At its core, it’s about displacement. About what happens when the world you belong to disappears and you don’t. It touches on war, migration, and the slow shift from old ways of seeing the world into new ones. There’s Irish myth in it, some Appalachian feel, and a kind of quiet madness that doesn’t always look like madness until you sit with it long enough. I don’t have the whole thing mapped out, and I’m fine with that. Some stories are better followed than forced, and this one feels like it might be worth the time.

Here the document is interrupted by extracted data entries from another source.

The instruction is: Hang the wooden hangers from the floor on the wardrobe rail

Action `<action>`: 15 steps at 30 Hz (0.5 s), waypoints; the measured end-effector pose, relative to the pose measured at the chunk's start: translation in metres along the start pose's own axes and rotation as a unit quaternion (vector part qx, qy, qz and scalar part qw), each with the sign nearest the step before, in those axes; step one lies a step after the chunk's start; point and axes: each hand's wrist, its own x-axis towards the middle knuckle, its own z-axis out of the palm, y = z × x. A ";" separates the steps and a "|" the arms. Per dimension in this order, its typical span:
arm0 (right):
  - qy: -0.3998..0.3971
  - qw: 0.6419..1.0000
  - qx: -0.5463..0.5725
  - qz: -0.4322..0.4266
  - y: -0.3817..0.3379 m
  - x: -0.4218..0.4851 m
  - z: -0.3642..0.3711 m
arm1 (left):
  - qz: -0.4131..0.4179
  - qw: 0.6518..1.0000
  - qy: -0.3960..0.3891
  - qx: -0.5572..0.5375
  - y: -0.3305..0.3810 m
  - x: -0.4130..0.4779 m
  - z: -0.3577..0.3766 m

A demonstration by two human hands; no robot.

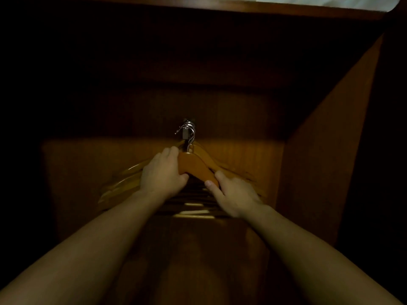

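A bunch of wooden hangers hangs by silver hooks (188, 130) from the wardrobe rail, seen end-on in the dim wardrobe. The nearest wooden hanger (195, 166) faces me. My left hand (161, 175) grips its left shoulder, fingers over the top and thumb underneath. My right hand (231, 197) holds its right arm, thumb under the lower edge and fingers along the back. Other hangers (123, 183) fan out behind to the left and right, and their lower bars (193, 211) show between my wrists. The rail itself is hidden behind the hooks.
The wardrobe's wooden back panel (242, 155) is lit behind the hangers. A wooden side wall (330, 150) rises at the right, and a top board (220, 6) runs across above. The left side is dark.
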 end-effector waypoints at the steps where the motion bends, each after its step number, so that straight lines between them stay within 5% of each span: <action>1: -0.005 1.000 -0.001 0.004 -0.002 0.000 0.002 | -0.004 1.000 0.015 -0.001 -0.004 -0.003 0.001; 15: 0.087 0.988 -0.131 0.003 -0.019 -0.010 -0.011 | 0.001 1.000 -0.003 0.019 -0.030 -0.007 -0.006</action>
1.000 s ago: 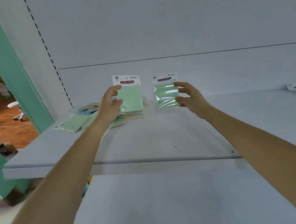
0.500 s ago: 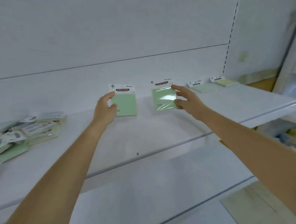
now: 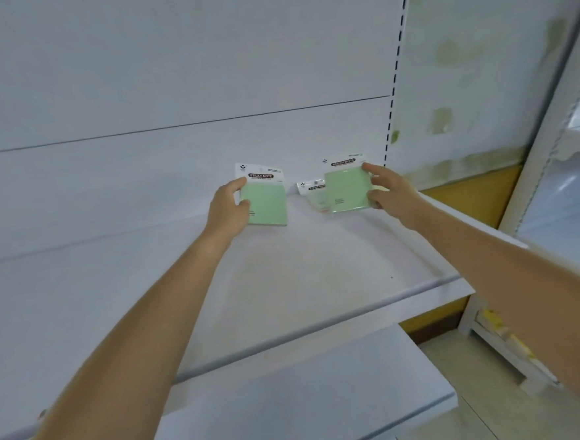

For my stories, I tend to jot down my ideas and then have AI help me organize it into a outline to work off of. As a old guys with a degree in history, I have a fondness for outlines as a method to "my" madness. I also use AI once I write a chapter to ensure I have not only crossed my t's and dotted my I's but that the beats I laid out in the outline are there and that that the trasnition from the previous to the next chapter, flow as I intended. It's a very useful tool. I know some people are against it and that is OK. I personally like reading stories that I find interesting and keep my attention, regardless of who or what wrote them. But that is just me.
I anticipate this novel will take a while. There is research I still need to do to really get the feel for 7th century Ireland and the folklore behind the foundation of this story.
I am looking forward to seeing what I can come up with.